Kim Hyeun Sung, Raorane Harshavardhan D, Wu Pang Hung, Heo Dong Hwa, Sharma Sagar B, Jang Il-Tae
Department of Neurosurgery, Nanoori Hospital Gangnam, Seoul, Republic of Korea.
Department of Neurosurgery, Nanoori Hospital Gangnam, Seoul, Republic of Korea.
World Neurosurg. 2020 Jul;139:e13-e22. doi: 10.1016/j.wneu.2020.01.242. Epub 2020 Feb 12.
We sought to review the types of incidental durotomies (IDs) that occurred during the endoscopic stenosis lumbar decompression through interlaminar approach (ESLD) and discuss the management strategies according to our classification.
A retrospective evaluation was performed for patients with spinal stenosis who underwent ESLD. Out of 330 patients, 27 patients of ID were clinically evaluated preoperatively and postoperatively on the basis of a visual analog scale score, Oswestry Disability Index, and MacNab's criteria. ID patterns are classified according to the size, location, and involvement of neural elements. Intraoperative and postoperative surgical management was evaluated.

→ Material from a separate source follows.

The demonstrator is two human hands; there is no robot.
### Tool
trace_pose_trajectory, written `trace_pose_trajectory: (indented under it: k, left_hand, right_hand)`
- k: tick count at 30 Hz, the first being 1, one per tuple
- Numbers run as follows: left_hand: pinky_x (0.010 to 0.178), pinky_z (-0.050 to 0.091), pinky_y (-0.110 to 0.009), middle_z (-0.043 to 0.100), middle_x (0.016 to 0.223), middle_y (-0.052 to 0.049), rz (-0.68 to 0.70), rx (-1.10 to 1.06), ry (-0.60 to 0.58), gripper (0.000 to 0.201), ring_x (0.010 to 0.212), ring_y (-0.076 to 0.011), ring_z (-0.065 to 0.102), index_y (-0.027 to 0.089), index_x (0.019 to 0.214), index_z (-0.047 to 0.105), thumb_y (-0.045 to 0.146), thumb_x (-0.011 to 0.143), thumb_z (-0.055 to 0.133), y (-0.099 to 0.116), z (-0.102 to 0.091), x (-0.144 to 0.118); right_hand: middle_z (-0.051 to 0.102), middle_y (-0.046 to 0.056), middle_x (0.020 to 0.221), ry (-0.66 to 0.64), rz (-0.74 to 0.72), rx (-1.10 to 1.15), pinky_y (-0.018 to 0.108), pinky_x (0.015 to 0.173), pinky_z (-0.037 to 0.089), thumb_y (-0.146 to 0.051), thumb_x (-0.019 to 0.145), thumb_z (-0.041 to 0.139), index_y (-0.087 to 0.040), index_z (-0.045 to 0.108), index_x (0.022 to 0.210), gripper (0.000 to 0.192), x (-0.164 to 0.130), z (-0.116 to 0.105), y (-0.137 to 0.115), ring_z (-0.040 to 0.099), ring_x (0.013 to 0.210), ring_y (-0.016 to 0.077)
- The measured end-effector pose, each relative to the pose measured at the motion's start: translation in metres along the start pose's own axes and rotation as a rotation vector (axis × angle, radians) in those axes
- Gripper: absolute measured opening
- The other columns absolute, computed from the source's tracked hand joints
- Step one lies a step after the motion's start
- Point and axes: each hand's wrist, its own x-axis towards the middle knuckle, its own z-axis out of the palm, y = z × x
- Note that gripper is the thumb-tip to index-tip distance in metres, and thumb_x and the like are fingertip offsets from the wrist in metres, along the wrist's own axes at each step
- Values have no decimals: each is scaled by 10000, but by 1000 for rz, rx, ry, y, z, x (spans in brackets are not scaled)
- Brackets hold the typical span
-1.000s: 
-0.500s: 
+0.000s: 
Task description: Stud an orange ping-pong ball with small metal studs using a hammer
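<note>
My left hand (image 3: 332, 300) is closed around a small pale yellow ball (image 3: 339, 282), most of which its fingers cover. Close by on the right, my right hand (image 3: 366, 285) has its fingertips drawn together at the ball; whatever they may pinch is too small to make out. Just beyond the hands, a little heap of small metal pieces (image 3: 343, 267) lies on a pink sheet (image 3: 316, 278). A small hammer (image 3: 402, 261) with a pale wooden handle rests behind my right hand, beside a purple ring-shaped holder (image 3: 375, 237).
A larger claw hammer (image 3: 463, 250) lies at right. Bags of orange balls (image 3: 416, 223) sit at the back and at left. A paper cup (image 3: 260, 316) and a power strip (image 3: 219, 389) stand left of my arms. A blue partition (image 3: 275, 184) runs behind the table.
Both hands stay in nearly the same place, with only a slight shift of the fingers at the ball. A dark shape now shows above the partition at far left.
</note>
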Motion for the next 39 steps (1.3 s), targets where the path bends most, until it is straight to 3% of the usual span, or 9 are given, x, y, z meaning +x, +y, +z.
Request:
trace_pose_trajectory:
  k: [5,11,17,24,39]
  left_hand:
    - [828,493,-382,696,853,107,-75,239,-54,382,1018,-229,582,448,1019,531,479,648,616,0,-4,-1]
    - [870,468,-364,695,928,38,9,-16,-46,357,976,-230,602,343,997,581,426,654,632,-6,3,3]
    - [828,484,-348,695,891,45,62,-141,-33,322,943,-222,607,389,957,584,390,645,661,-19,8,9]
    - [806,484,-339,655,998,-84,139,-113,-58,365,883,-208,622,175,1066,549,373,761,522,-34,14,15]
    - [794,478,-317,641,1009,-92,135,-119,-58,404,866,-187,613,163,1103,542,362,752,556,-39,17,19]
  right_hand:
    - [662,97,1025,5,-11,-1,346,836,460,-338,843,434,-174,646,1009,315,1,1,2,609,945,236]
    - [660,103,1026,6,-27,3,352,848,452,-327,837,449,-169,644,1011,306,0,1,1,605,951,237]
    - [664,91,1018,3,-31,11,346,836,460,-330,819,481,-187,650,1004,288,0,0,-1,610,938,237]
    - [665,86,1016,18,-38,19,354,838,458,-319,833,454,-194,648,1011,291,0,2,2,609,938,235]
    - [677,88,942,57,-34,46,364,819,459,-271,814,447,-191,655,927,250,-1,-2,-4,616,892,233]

Intraoperative incidence of ID was 8.2%. According to lumbar levels, 11 (40.7%) occurred at L3-4, 12 (44.4%) at L4-5, and 4 (14.8%) at L5-S1 ID cases. IDs were divided into 4 types: 29.6% are type 1, 70% are type 2, 7.4% are type 3, and 3.7% are type 4. Overall for mean and standard deviation preoperative, 1 week postoperative, 3 months, and final follow-up for visual analog scale are 7.6 ± 1.4, 3.3 ± 1.1, 2.6 ± 1.1, and 1.9 ± 1.3, and for Oswestry Disability Index are 74.5 ± 9.0, 32.3 ± 9.4, 27.3 ± 7.2, and 24.4 ± 6.5 after patch blocking dura repair of ID.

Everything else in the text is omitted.